Florentius hesitates, his voice dropping to a whisper. “I thought finding it was a sign he’d be alright, but . . .” He swallows as he stares wistfully at the pot.

I ask softly, “Why was it left in my room?”

“Because it was his room. Before he was taken away.”

I imagine his brother mid-cup of tea, focussed on his books, when redcloaks invade. “Why? What did he do?”

“He dared to suggest women be allowed to study vitalian arts. He taught the high duke’s daughter in secret.”

My chest feels heavy.

“The daughter saved a life.” Florentius’s fist squeezes around the teapot handle. “The high duke found out. He cast his daughter out of the royal city, and Lucius to that cold, sickly island. I want . . . to save him.”

I slump into his chair with a profoundly touching realisation. I look up at him slowly. You’ve constantly criticised my knowledge, publicly doubted my abilities . . . to shield me.

While also worrying about his older brother, wishing to help him.

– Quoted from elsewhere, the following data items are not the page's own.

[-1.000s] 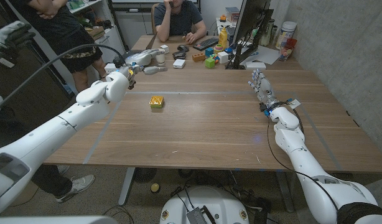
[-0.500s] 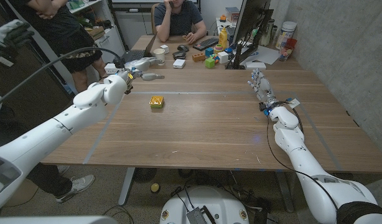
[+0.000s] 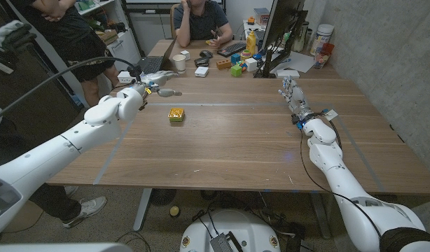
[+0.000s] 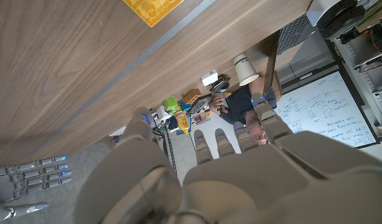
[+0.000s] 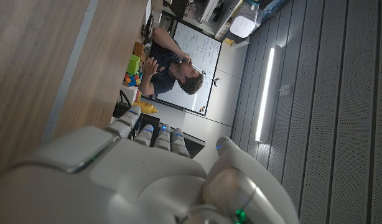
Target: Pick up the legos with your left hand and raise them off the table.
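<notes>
Head view, upper left: person in dark clothes stood beside the table. Left hand hung above the table's upper-left part, fingers spread wide, holding nothing; wrist view showed its fingers reaching out apart. Yellow legos sat on the wood just right of and below that hand, near frame centre-left, not touched; same block appeared at top edge of left wrist view. Top centre: seated person behind the table, with cup, keyboard, coloured blocks and monitor around. Whiteboard in left wrist view carried blue writing, too small to read. Right side: right hand stood on the table's edge area, fingers straight and slightly apart, empty
</notes>
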`<state>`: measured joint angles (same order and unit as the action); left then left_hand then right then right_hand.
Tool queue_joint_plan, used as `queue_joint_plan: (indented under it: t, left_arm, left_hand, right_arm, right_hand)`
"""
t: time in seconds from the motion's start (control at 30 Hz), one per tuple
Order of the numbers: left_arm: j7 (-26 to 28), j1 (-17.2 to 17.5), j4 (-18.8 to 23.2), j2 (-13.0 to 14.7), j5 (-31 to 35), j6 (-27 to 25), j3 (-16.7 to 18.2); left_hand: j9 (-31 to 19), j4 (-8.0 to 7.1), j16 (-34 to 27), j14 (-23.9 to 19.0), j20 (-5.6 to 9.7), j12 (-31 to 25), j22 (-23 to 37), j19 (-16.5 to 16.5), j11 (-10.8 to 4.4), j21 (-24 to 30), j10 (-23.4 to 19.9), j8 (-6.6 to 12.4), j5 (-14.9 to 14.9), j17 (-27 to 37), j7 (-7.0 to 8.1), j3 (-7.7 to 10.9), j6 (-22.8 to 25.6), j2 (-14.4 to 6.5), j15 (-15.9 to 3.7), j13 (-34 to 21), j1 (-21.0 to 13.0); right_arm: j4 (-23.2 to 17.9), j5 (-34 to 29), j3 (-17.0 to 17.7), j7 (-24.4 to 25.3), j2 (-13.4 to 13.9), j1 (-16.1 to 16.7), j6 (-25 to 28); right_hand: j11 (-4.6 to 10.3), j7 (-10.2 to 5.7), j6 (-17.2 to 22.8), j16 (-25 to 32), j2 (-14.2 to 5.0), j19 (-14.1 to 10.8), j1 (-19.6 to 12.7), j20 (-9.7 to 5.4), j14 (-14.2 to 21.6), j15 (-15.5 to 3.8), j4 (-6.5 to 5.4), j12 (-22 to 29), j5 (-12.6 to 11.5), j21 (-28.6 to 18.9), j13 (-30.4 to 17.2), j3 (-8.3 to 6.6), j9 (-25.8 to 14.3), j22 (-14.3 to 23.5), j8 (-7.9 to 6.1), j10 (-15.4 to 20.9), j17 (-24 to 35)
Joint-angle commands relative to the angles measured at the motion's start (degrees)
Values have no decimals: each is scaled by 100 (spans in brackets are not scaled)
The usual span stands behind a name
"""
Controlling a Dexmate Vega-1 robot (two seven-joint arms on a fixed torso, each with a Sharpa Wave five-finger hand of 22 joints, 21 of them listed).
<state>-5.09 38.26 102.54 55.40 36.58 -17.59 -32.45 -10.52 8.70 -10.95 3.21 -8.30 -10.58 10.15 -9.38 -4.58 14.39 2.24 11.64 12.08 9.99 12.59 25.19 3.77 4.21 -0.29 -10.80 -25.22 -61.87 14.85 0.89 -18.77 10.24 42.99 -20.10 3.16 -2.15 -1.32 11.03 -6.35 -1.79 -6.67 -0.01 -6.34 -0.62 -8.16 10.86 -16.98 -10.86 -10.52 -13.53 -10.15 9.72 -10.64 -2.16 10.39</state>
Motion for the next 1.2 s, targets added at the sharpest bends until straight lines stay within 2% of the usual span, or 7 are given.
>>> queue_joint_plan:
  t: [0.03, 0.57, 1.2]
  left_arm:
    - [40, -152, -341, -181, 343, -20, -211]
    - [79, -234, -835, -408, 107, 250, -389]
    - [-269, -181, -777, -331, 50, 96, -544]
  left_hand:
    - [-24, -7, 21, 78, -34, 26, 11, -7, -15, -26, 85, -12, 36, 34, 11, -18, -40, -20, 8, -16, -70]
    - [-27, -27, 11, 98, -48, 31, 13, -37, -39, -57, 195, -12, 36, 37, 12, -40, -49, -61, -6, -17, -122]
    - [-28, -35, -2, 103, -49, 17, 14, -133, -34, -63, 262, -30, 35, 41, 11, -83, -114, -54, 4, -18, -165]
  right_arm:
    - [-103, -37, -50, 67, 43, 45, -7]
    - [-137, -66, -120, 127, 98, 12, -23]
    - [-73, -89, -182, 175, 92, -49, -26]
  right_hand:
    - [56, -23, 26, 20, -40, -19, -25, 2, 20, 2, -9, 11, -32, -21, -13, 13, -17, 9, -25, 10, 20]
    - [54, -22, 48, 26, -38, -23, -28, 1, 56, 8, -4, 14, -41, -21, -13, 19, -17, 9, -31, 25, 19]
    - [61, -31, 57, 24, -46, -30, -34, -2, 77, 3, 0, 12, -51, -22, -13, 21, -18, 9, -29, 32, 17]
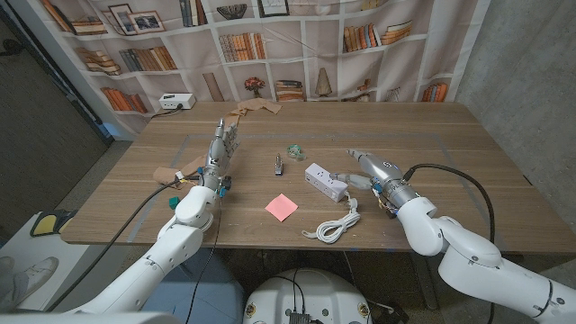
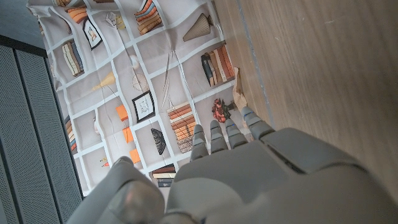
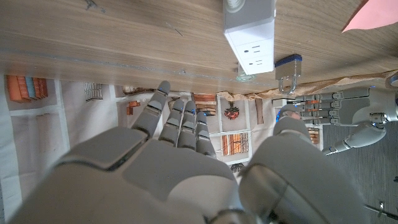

“Florentius,” I say on a sigh.

He steps back, brows quirked with sudden discomfort.

I reach out to capture his hand and he rears back like a startled rabbit. “Whatever you’re doing, stop.”

I slide off the chair onto my knees before him. “I mean it. You have me as a friend, forever. I will help you however I can. I will—Where are you going?”

He’s a blur of swishing robes as he vanishes through the door. The thunk of it closing jolts through me, and I murmur a fond tsk-tsk-tsk. “Florentius, dearest, this is your room.”